ASSIGNMENT | Look through the records below and copy each line that includes the word "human".

RECORDS SHOWN |
┄┄┄┄┄┄┄┄┄┄

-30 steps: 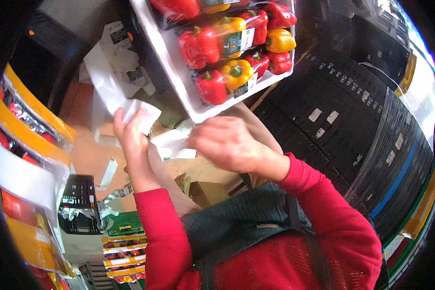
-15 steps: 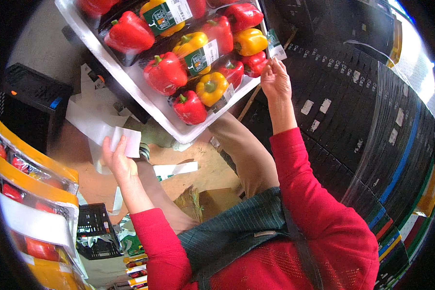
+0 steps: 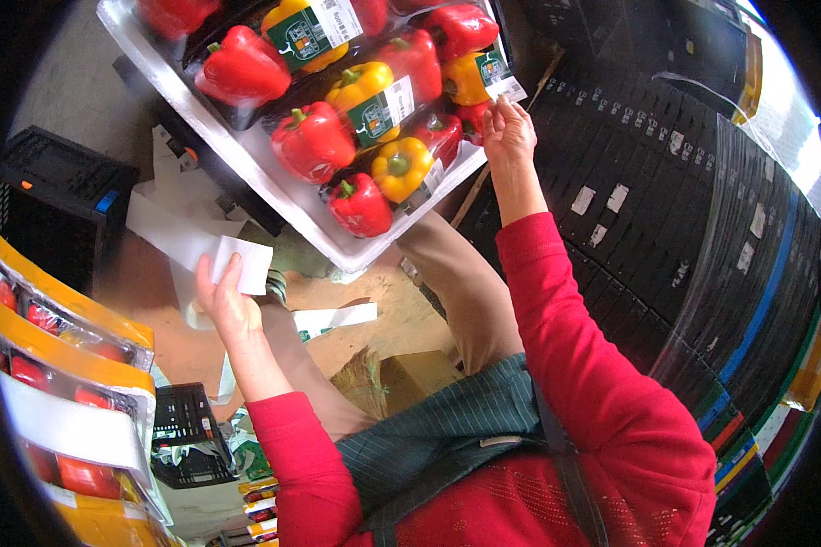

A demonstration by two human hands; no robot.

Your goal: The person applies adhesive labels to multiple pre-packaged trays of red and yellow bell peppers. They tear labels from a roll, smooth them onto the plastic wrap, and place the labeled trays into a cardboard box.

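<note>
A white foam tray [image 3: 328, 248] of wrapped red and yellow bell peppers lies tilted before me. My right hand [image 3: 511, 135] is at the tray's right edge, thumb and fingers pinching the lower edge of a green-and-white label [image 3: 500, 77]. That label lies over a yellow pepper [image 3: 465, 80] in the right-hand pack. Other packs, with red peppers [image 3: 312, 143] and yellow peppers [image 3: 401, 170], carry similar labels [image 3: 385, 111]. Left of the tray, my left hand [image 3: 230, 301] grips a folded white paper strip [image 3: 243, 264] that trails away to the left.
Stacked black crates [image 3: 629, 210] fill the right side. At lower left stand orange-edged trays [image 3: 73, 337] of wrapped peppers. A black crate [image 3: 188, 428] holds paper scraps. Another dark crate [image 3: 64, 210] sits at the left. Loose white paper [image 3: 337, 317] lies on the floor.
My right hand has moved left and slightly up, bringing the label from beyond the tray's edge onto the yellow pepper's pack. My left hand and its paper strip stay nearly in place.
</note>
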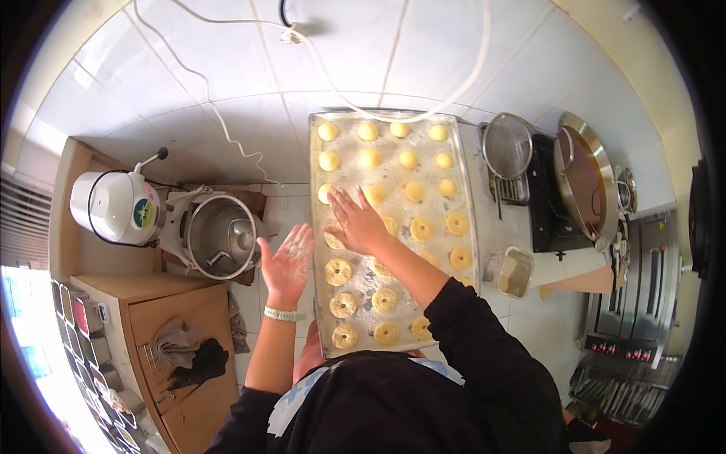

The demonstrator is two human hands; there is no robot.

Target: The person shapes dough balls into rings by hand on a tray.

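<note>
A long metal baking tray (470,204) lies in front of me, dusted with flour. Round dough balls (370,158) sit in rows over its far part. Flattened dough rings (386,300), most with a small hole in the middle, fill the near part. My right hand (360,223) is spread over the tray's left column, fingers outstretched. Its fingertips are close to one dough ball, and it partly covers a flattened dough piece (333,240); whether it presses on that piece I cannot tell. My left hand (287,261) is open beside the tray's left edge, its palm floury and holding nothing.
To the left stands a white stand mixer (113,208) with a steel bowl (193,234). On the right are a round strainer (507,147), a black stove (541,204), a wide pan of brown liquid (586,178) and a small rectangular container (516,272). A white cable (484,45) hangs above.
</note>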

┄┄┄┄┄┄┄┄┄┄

ANSWER TO THIS PROBLEM |
A demonstration by two human hands; no robot.
The demonstrator is two human hands; there is no robot.

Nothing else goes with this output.